The Augmented Reality Golf (ARGolf) project began in the spring of 2009 when Ryan Crittenden from RIT's Facilities Management Services approached the Department of Interactive Games and Media (IGM) about creating an innovative golf game. With the combination IGM's game design and development know-how and FMS's wealth of hands-on, talented problem solvers could produce an exciting showcase piece for ImagineRIT. IGM recommend David I. Schwartz (who had recently run a successful seminar on design alternative game interfaces). Crittenden and Schwartz quickly realized a common vision of exploring ways to engage the entire RIT community and outside industry through innovation in game design.

The project initially drew the interest of several students, some of which have continued to this day (see our list of Developers) along with IGM professor Jessica Bayliss and many FMS staff members under the supervision of Cathy Ahern. As the project has evolved, the student, staff, and faculty membership has changed. Initially targetted as a graduate project in IGM, the team quickly realized that the undergraduates showed greater interest, which led to the development of the large-scale indendent study.

The AR Golf project has undergone several iterations since its inception in 2009. The first version of the game involved developing these core aspects:

  • A system to read approximate velocity and direction of a real golf ball that a player hits with a real golf club.
  • An augmented-reality display to show the in-game world to the player.
  • Initial 3-D art assets that model many RIT buildings that would border the "RIT fairway."
  • A real golf green and a mechanism to place a player's golf ball in the corresponding position from the virtual green.
  • A game engine to display the game to the player and control input/output devices.

Throughout the 2009-2010 academic year, FMS provided resources and space with which the student team developed the prototype.
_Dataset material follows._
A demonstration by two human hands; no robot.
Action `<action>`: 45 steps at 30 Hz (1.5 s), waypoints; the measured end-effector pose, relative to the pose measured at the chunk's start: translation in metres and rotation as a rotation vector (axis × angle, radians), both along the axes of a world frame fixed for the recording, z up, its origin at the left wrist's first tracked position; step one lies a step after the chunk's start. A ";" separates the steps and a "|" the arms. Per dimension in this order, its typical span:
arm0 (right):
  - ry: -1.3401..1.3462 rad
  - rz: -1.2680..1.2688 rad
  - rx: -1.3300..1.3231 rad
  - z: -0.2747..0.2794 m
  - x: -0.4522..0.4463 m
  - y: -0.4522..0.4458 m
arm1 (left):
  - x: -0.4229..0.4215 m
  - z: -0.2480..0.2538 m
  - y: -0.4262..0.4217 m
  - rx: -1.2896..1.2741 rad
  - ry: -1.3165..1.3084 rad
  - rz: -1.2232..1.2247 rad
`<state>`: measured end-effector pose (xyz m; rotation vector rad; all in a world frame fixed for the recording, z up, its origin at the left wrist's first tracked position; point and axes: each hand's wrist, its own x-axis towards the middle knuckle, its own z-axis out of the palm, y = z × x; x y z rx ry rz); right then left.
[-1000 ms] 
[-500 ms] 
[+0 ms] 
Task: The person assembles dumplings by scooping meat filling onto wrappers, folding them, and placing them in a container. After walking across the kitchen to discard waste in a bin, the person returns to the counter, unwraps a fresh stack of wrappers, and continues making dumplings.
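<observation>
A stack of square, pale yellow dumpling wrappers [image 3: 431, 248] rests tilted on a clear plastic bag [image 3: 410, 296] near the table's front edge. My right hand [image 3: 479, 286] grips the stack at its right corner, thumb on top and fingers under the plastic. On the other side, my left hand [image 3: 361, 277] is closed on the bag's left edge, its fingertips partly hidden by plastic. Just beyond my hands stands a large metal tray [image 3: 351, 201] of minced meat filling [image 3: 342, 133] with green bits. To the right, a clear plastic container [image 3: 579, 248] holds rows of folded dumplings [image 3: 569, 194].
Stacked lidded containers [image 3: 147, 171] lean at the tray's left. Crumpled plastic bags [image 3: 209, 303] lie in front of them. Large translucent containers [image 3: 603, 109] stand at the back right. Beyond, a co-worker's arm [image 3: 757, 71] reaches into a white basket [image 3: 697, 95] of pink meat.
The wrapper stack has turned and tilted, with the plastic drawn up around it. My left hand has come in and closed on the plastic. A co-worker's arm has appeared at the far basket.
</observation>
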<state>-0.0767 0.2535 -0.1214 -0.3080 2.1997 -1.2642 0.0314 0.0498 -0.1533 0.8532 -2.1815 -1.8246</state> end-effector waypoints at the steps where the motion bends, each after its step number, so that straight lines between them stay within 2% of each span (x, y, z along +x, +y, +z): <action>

Through a series of experiments, the team pulled together the entire project, yielding an excellent showing at ImagineRIT (2010) and winning a First-Place Sponsors Award.

As of 2010-2011, the test set its sights on improving all aspects of the project. The project entails several teams working on obtaining ball data, output to the player, processing of the game, art and animation, and a golf-placing robot:

  • The "input team" (KGCOE, CAST, FMS, GCCIS) will demonstrate the variety of means to track ball position and velocity, including ways to capture and return the real ball after each swing (including safety nets!).
  • The "engine team" (GCCIS, CIAS) will demonstrate their custom game software that takes input, controls the game, calculates virtual ball physics, and sends output to the goggles and robot. The team will also demonstrate the various underlying computational tools built to assist with world creation.
  • The "goggles team" (GCCIS) will demonstrate how the game can display a 3-D virtual world to the player who can freely look in all directions.
  • The "art team" developed a wealth of beautiful models of RIT and the surrounding environment, including the Van Gogh inspired mini-golf game, which will be displayed (including "flythroughs" of the virtual environments).
  • The "robot team" (KGCOE) will demonstrate a custom-built, golf-placing, child-friendly robot that communicates with the main-course golf game via wifi. The team will demonstrate their progress as a result of a Senior Capstone experience in which the team developed the robot from paper to product.
  • "Team FMS!" FMS will demonstrate how it built a real golf green, developed ball-catching mechanisms inside the field house, safety nets, and a variety of other mechanical parts made to innovate and facilitate the whole project. They will demonstrate how their input greatly contributes to the innovation mission at RIT.

We look forward to continuing to innovate the concepts, especially as augmented reality technology continues to improve.